O regime de bens é irrelevante

Na sucessão exclusiva do cônjuge, o regime de bens não influencia. Isso porque não há concorrência com descendentes ou ascendentes. O cônjuge recebe integralmente a herança, independentemente de estar casado sob comunhão universal, parcial, separação convencional ou obrigatória.

 

Planejamento sucessório e cônjuge herdeiro único

Para quem não possui filhos ou pais vivos, o cônjuge sobrevivente será o herdeiro universal, salvo disposição testamentária quanto à parte disponível.

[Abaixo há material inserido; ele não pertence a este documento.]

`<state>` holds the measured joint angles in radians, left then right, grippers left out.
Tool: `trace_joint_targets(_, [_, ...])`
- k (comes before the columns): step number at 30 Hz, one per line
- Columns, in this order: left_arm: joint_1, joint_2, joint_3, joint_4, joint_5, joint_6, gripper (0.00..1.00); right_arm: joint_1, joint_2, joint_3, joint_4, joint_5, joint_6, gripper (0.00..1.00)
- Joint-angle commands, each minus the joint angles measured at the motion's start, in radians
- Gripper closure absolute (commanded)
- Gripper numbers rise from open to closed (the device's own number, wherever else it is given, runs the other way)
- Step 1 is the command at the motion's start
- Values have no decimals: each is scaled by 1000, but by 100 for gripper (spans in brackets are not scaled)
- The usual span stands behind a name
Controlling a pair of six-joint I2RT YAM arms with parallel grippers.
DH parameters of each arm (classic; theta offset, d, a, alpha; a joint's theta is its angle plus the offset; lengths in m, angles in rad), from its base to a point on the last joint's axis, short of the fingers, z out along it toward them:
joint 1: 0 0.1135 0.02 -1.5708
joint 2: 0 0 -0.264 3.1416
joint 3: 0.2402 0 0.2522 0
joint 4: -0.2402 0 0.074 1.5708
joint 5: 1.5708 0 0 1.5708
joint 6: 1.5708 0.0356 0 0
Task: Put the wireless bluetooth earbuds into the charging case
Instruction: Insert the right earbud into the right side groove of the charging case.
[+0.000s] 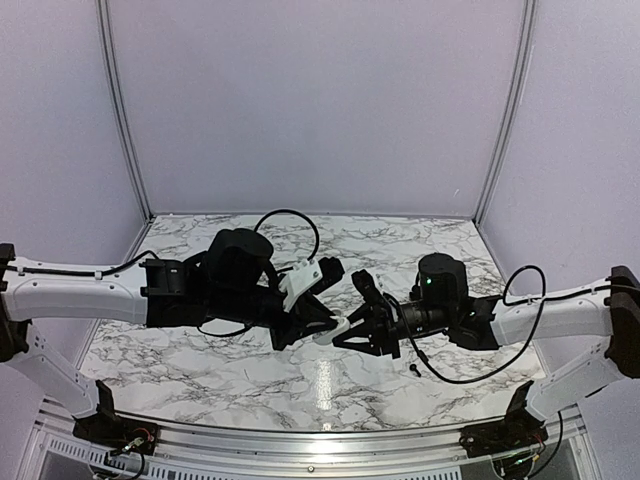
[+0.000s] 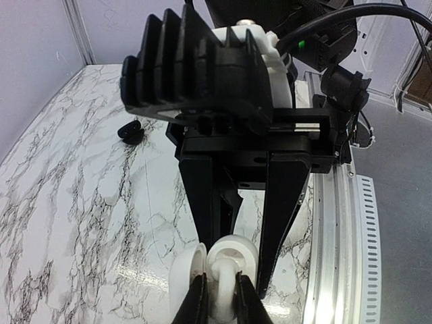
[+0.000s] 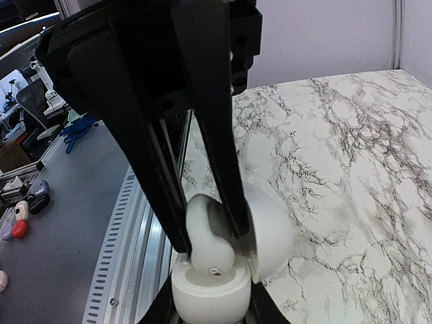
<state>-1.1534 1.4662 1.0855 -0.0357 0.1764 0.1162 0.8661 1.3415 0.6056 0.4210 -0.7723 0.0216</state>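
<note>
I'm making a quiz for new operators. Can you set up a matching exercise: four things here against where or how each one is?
Things: 1 white earbud; 2 charging case; 3 case lid; 4 black earbud.
States: A lying on the marble table; B between the right arm's fingers; C hinged open; D pinched by the left arm's fingers.
Pairs: 1-D, 2-B, 3-C, 4-A.

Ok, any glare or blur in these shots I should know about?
Top view: a glare streak on the marble table, light otherwise even. Left wrist view: the metal rail glints brightly and the white charging case looks washed out. Right wrist view: the right claw is a near-black silhouette; the background at left looks soft.
</note>
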Motion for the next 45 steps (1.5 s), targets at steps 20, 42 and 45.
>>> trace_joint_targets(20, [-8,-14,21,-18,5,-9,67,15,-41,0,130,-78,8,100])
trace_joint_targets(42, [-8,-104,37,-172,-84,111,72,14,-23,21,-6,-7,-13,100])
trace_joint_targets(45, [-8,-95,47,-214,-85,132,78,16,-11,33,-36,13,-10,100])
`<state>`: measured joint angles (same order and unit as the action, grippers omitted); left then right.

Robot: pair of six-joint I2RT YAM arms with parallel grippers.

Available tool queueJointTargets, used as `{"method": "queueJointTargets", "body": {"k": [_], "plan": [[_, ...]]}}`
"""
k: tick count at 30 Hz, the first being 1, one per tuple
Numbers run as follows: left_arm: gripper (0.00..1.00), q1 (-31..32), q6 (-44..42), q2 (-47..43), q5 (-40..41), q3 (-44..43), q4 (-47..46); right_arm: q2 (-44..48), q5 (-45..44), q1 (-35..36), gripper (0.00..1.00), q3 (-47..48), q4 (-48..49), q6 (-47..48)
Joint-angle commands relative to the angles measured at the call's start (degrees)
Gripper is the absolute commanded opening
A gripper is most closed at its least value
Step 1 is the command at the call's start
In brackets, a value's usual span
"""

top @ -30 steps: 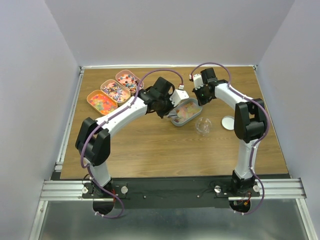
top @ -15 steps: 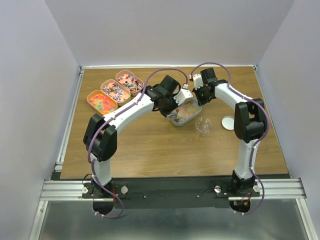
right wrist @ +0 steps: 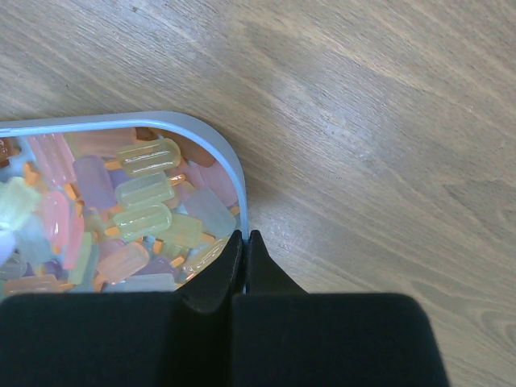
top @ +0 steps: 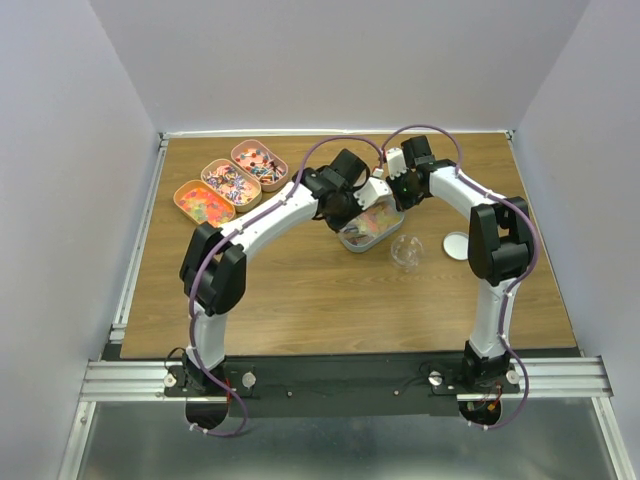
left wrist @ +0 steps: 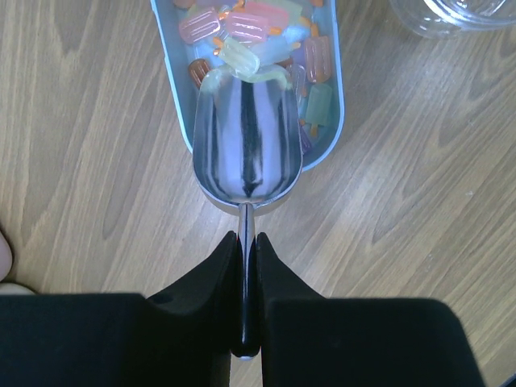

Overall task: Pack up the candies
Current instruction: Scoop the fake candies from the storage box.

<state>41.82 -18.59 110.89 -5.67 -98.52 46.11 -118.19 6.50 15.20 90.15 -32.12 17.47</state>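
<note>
From above, the packing looks barely begun. The clear cup point(top: 406, 250) stands near the pale blue tin point(top: 352, 243) with nothing in it that I can make out, and its round lid point(top: 456, 245) lies beside it on the wooden table point(top: 300, 290). Three other tins point(top: 231, 182) of brighter sweets sit well apart at the back left. In the left wrist view, the left gripper point(left wrist: 246, 242) is pinched tight on the thin handle of the scoop point(left wrist: 246, 145), a smooth, mirror-bright metal trough with a rounded back. Its lip rests among the candies point(left wrist: 266, 24) in the pale blue tin. One pale green piece sits at the lip and the bowl is otherwise bare (so the first load, I judge, is not yet lifted). The candies are little ice-lolly shapes, translucent pink, green and lilac, with orange sticks. In the right wrist view, the right gripper point(right wrist: 243, 246) is pressed together on the rounded end wall of that tin, likely to steady it. The tin is thin metal with a smooth rim, and the table shows a matte grain.
</note>
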Motion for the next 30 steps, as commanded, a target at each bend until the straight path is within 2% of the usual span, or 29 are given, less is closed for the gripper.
{"method": "queueJointTargets", "body": {"k": [1,17,30], "plan": [[0.00,0.8,0.6,3.5,-1.1,-2.5,1.7,-1.5,0.3,-0.2,0.01,-0.2,2.8,-0.3],[0.00,0.6,1.7,9.8,-4.4,-6.2,-3.0,-1.8,1.4,-0.1,0.01,-0.7,3.3,-0.9],[0.00,0.5,4.2,12.7,-6.0,-5.2,-8.9,-1.9,1.8,-0.1,0.01,-1.1,3.6,-1.0]]}}
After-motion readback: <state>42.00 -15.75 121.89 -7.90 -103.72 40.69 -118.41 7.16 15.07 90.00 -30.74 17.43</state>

Nesse cenário, o testamento pode ser utilizado para beneficiar terceiros, desde que respeitada a legítima. Porém, se o cônjuge for o único herdeiro necessário, terá direito a pelo menos metade do patrimônio.

 

Aspectos doutrinários

A doutrina reconhece que a sucessão exclusiva do cônjuge traduz a valorização da afetividade e da solidariedade conjugal. Para autores como Venosa, trata-se de reflexo da concepção moderna de família, em que o vínculo conjugal é equiparado ao vínculo parental em termos de proteção sucessória.

Carlos Roberto Gonçalves destaca que o cônjuge, nessa hipótese, se torna o centro da sucessão, não apenas por razões patrimoniais, mas também pela necessidade de assegurar sua subsistência e dignidade.

 

Conclusão

Quando não há descendentes nem ascendentes, a esposa ou marido (e, por extensão, o companheiro em união estável) torna-se o herdeiro único da herança.

Esse regime jurídico reflete o esforço do direito civil brasileiro em proteger o vínculo conjugal e assegurar que o cônjuge sobrevivente não fique desamparado.

O direito real de habitação, somado à qualidade de herdeiro necessário, reforça a centralidade do cônjuge na ordem sucessória, garantindo-lhe não apenas patrimônio, mas também segurança de moradia e dignidade.

 

Referências Bibliográficas

  • BRASIL. Código Civil (Lei nº 10.406/2002). Extraído de: http://www.planalto.gov.br/ccivil_03/leis/2002/l10406.htm (Consultado no dia 14/09/2025 às 12h05).
  • Supremo Tribunal Federal. RE nº 878.694/MG, Rel. Min. Luís Roberto Barroso, julgado em 10 de maio de 2017 (Tema 498). Extraído de: Supremo Tribunal Federal (Consultado no dia 14/09/2025 às 12h15).
  • Superior Tribunal de Justiça. REsp nº 1.382.170/SP, Rel. Min. Luis Felipe Salomão, julgado em 28 de maio de 2013. Extraído de: Superior Tribunal de Justiça (Consultado no dia 14/09/2025 às 12h20).
  • Superior Tribunal de Justiça. AgInt no AREsp nº 1.323.739/DF, Rel. Min. Paulo de Tarso Sanseverino, julgado em 13 de agosto de 2019. Extraído de: Superior Tribunal de Justiça (Consultado no dia 14/09/2025 às 12h25).
  • GONÇALVES, Carlos Roberto. Direito Civil Brasileiro, Volume 7: Direito das Sucessões. 20. ed. São Paulo: Saraiva, 2022.
  • VENOSA, Sílvio de Salvo. Direito Civil: Direito das Sucessões. 18. ed. São Paulo: Atlas, 2021.